R Succinctly^®
by Barton Poulson

CHAPTER 6

Charts for Associations

I mentioned in the Preface to this book my belief that graphics should always come before statistical analyses. The graphics can provide vital context and insight to the analyses that could be easily lost if the statistical procedures came first. Accordingly, in the chapters on univariate analyses, we first discussed charts for one variable (see Chapter 2) and then statistics for one variable (see Chapter 3). We continue that pattern for bivariate associations, with charts for association here in Chapter 6, and statistics for association in Chapter 7.

Grouped bar charts of frequencies

When a data set consists of joint categorizations based on two variables, grouped bar charts of the joint frequencies are often the most informative graph.
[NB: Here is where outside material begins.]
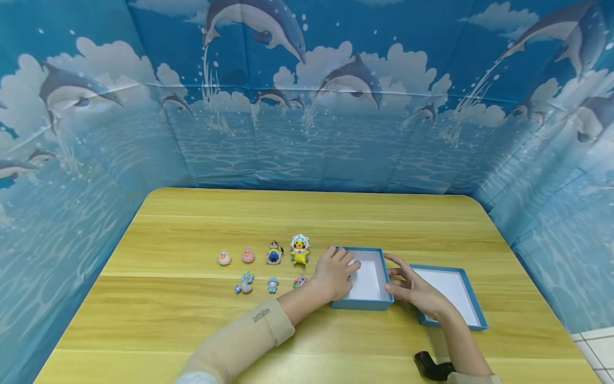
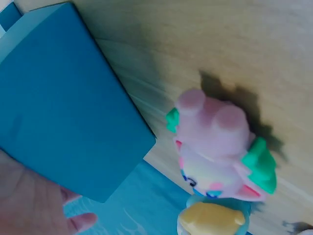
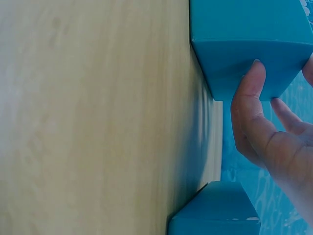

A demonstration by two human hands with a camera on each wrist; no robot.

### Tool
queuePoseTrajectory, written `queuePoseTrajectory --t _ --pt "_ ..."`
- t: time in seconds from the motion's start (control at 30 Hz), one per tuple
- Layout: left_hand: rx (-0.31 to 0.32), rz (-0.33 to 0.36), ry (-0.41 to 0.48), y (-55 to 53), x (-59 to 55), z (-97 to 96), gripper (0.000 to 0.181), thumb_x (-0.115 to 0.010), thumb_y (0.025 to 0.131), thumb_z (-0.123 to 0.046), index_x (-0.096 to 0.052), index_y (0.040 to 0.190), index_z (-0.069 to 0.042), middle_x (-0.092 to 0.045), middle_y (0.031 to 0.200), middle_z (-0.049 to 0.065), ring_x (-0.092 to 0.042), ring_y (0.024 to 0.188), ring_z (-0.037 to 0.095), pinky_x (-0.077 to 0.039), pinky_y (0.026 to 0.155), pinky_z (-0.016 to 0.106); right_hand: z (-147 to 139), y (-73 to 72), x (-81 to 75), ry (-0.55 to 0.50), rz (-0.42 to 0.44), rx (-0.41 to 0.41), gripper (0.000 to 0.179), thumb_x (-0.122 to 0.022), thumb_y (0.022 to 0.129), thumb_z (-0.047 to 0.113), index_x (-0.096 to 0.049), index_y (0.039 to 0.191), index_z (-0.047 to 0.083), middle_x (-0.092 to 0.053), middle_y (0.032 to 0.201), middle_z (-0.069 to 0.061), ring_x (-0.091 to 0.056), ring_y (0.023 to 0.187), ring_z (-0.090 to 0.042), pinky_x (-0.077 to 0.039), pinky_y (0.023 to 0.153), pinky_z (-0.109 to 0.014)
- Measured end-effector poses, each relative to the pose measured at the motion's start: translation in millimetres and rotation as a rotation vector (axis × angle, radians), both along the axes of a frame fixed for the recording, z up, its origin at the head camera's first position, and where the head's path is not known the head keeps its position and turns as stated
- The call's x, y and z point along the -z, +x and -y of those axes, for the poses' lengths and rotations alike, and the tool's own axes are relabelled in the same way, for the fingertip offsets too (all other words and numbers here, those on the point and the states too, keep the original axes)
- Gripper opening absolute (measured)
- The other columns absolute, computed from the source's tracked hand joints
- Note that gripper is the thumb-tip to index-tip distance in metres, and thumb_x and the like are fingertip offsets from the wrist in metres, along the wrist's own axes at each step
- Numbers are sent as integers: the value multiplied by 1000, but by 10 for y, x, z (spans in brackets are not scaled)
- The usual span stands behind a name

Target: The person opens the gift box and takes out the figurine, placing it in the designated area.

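An open blue box [image 1: 366, 304] with a white inside stands right of the table's middle. My left hand [image 1: 334, 272] reaches over its left rim, fingers spread above the opening; I cannot tell whether anything is under them. My right hand [image 1: 414, 290] holds the box's right side, thumb [image 3: 254, 81] against the outer wall and other fingertips by the rim. Beside my left wrist, a pink figurine [image 2: 215, 127] with green parts lies close to the box, partly hidden by the forearm in the head view.
The blue lid [image 1: 451, 288] lies inside-up to the right. Left are a yellow figurine [image 1: 300, 249], a crowned figurine [image 1: 274, 253], pink duck [image 1: 248, 255], white duck [image 1: 224, 257], small blue figurine [image 1: 273, 284] and grey-blue figurine [image 1: 247, 282]. A black curved object [image 1: 429, 367] lies by the right forearm.
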State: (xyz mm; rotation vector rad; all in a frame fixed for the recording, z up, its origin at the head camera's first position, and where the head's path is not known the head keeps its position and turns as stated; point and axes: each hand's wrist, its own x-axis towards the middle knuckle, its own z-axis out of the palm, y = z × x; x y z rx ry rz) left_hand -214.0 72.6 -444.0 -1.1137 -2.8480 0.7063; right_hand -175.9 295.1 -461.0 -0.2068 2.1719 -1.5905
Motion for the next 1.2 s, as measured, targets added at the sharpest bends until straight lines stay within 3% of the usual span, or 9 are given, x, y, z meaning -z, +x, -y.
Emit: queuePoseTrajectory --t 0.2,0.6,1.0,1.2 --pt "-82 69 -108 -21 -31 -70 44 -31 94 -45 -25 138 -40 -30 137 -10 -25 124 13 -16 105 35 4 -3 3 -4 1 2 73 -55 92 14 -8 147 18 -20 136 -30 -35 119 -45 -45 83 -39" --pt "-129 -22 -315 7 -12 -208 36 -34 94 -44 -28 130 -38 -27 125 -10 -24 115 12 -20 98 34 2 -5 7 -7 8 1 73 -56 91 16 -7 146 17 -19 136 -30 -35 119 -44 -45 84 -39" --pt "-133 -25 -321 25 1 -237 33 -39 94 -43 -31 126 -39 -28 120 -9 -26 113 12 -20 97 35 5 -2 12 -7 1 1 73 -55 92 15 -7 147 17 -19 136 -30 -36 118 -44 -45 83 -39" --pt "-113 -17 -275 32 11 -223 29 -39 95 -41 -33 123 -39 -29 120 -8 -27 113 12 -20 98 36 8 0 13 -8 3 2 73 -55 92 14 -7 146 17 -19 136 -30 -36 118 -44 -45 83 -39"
In this section, we begin by entering a small 2 x 3 table of data directly into R. This is done by nesting the read.table() function within the as.matrix() function. We have to convert the data to a matrix since the plotting functions that we will use expect the data to be in vectors or matrices. In addition, two attributes are specified: header = TRUE, which indicates that the first row of data contains the names for the levels on the first categorical variable, and row.names = 1, which indicates that the first column contains the names for the levels on the second categorical variables. The data themselves consist of the frequencies for each combination of levels.

Sample: sample_6_1.R

# ENTER DATA

data1 <- as.matrix(read.table( # Save as matrix

header = TRUE, # First row is the header.
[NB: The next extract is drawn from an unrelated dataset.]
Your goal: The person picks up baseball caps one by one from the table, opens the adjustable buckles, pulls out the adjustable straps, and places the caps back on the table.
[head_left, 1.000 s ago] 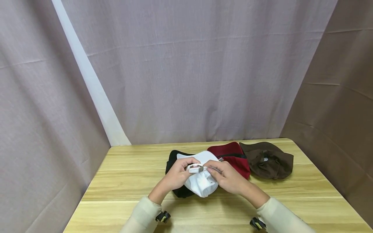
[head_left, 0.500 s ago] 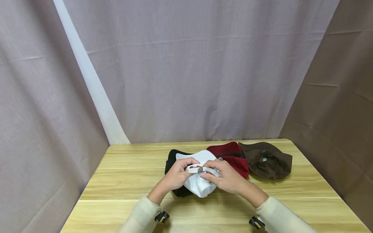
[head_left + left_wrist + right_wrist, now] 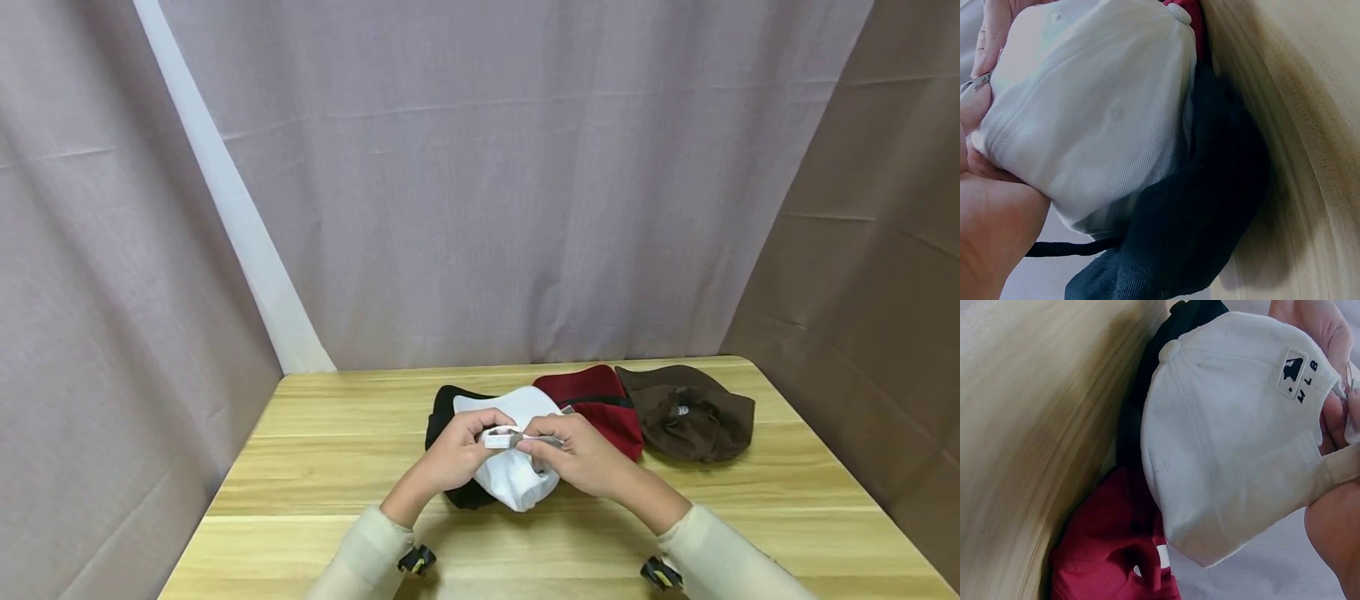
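A white baseball cap [image 3: 517,482] is held up at its back by both hands, brim pointing away. Its back strap [image 3: 497,442] passes through a small greyish buckle [image 3: 517,438]. With thumb and fingers, my left hand [image 3: 456,448] grips the strap and edge left of the buckle. On the other side, my right hand [image 3: 587,454] pinches the strap, thumb tip right at the buckle. A small logo patch [image 3: 1293,373] shows beside the strap opening in the right wrist view. Behind and under the white cap lies a black cap [image 3: 1222,156], partly hidden.
A dark red cap [image 3: 581,386] sits right behind the right hand, overlapping the white cap in view. Beyond it lies a brown cap [image 3: 693,425], its hollow side up. All are on a wooden table [image 3: 337,450], with grey curtains [image 3: 480,183] behind.
The right fingers have shifted along the strap; its right part bowed up in a white loop half a second ago and now lies flatter. The left hand has stayed in place.
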Action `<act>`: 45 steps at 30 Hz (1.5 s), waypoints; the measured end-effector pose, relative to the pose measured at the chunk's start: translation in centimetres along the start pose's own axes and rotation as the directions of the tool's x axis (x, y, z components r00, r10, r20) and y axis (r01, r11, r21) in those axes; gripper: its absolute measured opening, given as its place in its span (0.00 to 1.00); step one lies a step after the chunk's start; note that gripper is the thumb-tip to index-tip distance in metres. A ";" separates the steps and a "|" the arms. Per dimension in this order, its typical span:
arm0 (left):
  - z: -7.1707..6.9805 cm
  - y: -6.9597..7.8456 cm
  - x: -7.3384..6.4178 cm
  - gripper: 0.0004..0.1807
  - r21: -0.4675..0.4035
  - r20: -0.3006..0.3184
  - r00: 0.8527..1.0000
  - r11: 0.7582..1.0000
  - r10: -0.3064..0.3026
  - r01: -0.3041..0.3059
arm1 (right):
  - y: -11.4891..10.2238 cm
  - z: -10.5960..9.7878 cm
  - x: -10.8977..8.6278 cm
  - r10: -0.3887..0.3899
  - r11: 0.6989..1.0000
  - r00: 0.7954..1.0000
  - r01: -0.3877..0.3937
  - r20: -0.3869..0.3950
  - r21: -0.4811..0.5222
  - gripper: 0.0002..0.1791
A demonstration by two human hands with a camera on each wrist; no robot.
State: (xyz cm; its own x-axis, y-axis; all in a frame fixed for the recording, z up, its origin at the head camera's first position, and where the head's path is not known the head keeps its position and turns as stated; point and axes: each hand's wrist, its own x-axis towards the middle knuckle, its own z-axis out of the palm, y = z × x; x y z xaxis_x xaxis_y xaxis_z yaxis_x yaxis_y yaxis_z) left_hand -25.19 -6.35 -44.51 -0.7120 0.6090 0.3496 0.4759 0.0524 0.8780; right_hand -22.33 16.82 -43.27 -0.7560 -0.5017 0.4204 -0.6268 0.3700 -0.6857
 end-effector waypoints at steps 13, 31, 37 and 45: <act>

row.names = 1, # First column is row names.

# No comments within the data.

text = '

X A B C

L 5 3 1

R 2 4 6

'))

data1 # Check the data.

The next step is to create the barplot using R’s barplot() function. The most important part of this command is the attribute beside = TRUE, which places the bars side-by-side instead of stacked.

# CREATE BARPLOT

barplot(data1, # Use a new summary table.

beside = TRUE, # Bars side-by-side vs. stacked.
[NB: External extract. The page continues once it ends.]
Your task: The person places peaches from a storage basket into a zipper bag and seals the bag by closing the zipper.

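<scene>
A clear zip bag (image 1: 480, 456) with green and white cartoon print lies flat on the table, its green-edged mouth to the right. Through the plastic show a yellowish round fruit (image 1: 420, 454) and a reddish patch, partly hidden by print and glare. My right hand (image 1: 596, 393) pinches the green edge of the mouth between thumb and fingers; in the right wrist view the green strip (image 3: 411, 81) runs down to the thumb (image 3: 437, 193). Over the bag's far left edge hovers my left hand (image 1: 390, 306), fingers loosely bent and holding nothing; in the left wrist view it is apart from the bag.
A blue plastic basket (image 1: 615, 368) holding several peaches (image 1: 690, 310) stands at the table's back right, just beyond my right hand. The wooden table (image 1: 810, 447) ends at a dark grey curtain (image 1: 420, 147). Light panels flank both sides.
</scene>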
col = c("steelblue3", "thistle3"), # Colors

main = "Side by Side Barplots",

xlab = "Groups",

ylab = "frequency")

It is possible to add a legend as an attribute in the barplot() command. However, an interesting alternative is to add the legend interactively. By first making the plot with the previous code and then executing the following code, the cursor changes to crosshairs and allows you to manually position the legend within the plot:

# ADD LEGEND INTERACTIVELY

legend(locator(1), # Use mouse to locate the legend.

rownames(data1), # Use matrix row names (A & B).

fill = c("steelblue3", "thistle3")) # Colors

The resulting grouped bar plot is shown in Figure 24.

Grouped Bar Chart for Frequencies

Grouped Bar Chart for Frequencies

As usual, once you have saved your work, you should clean the workspace by removing any variables or objects you created with rm(list = ls()).

Bar charts of group means

When data consist of quantitative data for several groups on a single categorical variable, then a bar chart of group means can be helpful. To create this chart in R, it is necessary to reorganize the raw data into a table of means, which can then be charted with the same barplot() function that we used in the last section. In this example we will use the InsectSprays data from R’s datasets package.

Sample: sample_6_2.R

# LOAD DATA

require("datasets") # Load the datasets package.

spray <- InsectSprays # Load data with shorter name.

In order to make a bar chart of means, we first need to save the means into their own object. We can do this with the aggregate() function, in which the outcome variable spray$count is a function of spray$spray and FUN = mean requests the means.

# GET GROUP MEANS

means <- aggregate(spray$count ~ spray$spray, FUN = mean)

means # Check the data.

The resulting data frame means consists of a column of index values and a column of means. We need to remove the column of names and transpose the means. We can do this with the transpose function t() and the argument [-1], which excludes the first column. We then put the group names back in as column names with the colnames() function and specifying mean[, 1], which calls for all rows of the first column. The transposed data and columns names are saved into a new object, mean.data.

# REORGANIZE DATA FOR BARPLOT

mean.data <- t(means[-1]) # Removes the first column, transposes the second.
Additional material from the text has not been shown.